そして、何よりカルチャーではなく、バスクの「文化」である。

政治的なことを書くつもりはあまりないが、触れずにはいられない。
それほどこの街で過ごす中で強く感じた。

太平洋のピスケー湾に面するバスク地方。
バスク語の標識も掲げられ、緑と赤のバスク旗もチラホラ。
ふらっと立ち寄った隣町:サラウツの本屋で挨拶を覚えようと「バスク語—英語」の辞書も買ってみた。
スペイン語やフランス語とも全く違う言語で素直に驚いた。
(ラテン語ベースのイタリア語やスペイン語、ポルトガル語などはどことなく似ているケースが多かったから余計に)

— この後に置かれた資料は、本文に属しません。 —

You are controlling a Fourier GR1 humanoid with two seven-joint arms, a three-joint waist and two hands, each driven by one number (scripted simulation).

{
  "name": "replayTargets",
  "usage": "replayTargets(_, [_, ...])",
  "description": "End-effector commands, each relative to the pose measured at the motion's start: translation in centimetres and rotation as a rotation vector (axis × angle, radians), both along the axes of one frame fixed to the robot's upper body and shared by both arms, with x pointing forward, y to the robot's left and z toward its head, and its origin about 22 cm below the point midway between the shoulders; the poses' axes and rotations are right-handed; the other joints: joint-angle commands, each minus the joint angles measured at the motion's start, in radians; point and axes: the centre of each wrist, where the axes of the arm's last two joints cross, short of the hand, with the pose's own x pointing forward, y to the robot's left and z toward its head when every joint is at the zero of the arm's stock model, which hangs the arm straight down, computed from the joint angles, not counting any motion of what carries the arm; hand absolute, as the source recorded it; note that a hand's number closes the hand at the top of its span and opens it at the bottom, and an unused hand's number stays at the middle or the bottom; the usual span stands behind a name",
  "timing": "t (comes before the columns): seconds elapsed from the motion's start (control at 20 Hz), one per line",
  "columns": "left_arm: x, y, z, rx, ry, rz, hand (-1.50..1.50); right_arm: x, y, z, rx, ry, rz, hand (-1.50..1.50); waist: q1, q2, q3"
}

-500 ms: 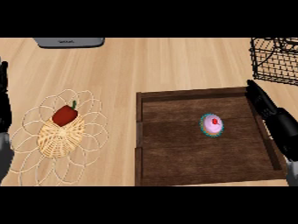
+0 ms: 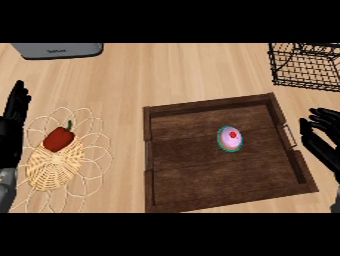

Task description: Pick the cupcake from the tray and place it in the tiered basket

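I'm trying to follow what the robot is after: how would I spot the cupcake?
Find the dark wooden tray in the middle of the light wood counter. The cupcake sits alone inside it, right of centre. It is small, round and pink with a red dot and teal rim, unlike the red pepper on the woven mat at left.

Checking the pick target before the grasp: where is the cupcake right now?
In the head view the cupcake sits on the wooden tray, right of its middle, with the right hand beside the tray's right rim.
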Motion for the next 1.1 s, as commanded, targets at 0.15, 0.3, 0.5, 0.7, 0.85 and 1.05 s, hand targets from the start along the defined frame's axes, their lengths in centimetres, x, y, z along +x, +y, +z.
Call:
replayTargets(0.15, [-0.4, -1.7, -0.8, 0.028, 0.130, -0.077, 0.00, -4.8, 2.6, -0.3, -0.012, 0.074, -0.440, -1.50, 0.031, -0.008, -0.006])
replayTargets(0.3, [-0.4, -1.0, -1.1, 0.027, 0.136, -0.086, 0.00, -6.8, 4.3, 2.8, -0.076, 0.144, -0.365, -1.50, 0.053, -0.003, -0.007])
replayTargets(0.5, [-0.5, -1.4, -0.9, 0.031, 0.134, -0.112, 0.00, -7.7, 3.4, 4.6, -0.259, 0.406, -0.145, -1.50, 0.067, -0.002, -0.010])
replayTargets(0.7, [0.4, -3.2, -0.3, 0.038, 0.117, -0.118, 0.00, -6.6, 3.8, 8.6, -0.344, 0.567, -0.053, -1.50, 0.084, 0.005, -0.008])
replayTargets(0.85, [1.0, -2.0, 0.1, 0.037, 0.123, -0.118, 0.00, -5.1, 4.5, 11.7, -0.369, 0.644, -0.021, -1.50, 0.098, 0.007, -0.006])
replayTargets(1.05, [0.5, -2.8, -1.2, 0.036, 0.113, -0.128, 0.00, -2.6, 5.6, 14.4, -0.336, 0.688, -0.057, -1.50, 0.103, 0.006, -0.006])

なぜ、彼らは自治を望み、なぜスペイン中央政府はそれを拒否するのか。
ふと、考えてみた。

サン・セバスティアンもサラウツも、
そして元々はバスク地方であるビアリッツも。
振り返ってみると、本当に「豊か」という一言に尽きる。

パリに比べて圧倒的に温暖な気候。
海から抜ける風のここちよさ。
海からも山からも届けられる豊富な食の幸。
豊富な観光資源が故に安定する経済性。
安定的な経済性がもたらす治安のよさ。
治安のよさがもたらす行き交う人々の笑顔。
笑顔がもたらすゆるやかな空気。

バルホッピング スペイン

この生活で、住んでいる俺たちは十分に幸せだから、
自分たちだけでやらせてよ、というのが彼らの本音。

いいなあ、自分たちだけ豊かな生活していて。
俺たちにもその恩恵少しわけてよ、というのが中央政府の本音。

古代ギリシャ文明期から続く争い。
要因はほとんど同じようなところにある。

難しい問題だ。。

続いている、という点では、
争いも人間のカルチャー/文化なのかもしれない。
残念ではあるが。
 
カタルーニャ独立問題

多くの人々が、日々の生活を重ね、大切に営みを続けてきたからこそ築かれたカルチャー/文化。それを続けていくことがそこに生きる人たちの人生だし、それを決して第三者が壊してはいけない。それはどの文明期を辿っても同じであろう。

さて、翻って、日本はちょうど衆院選。
どういう視座で、何を想い願って、投票するべきか。

欧州の旅で少しヒントをもらったような気がした。
日本のために、続けるべきは、何なのか、と。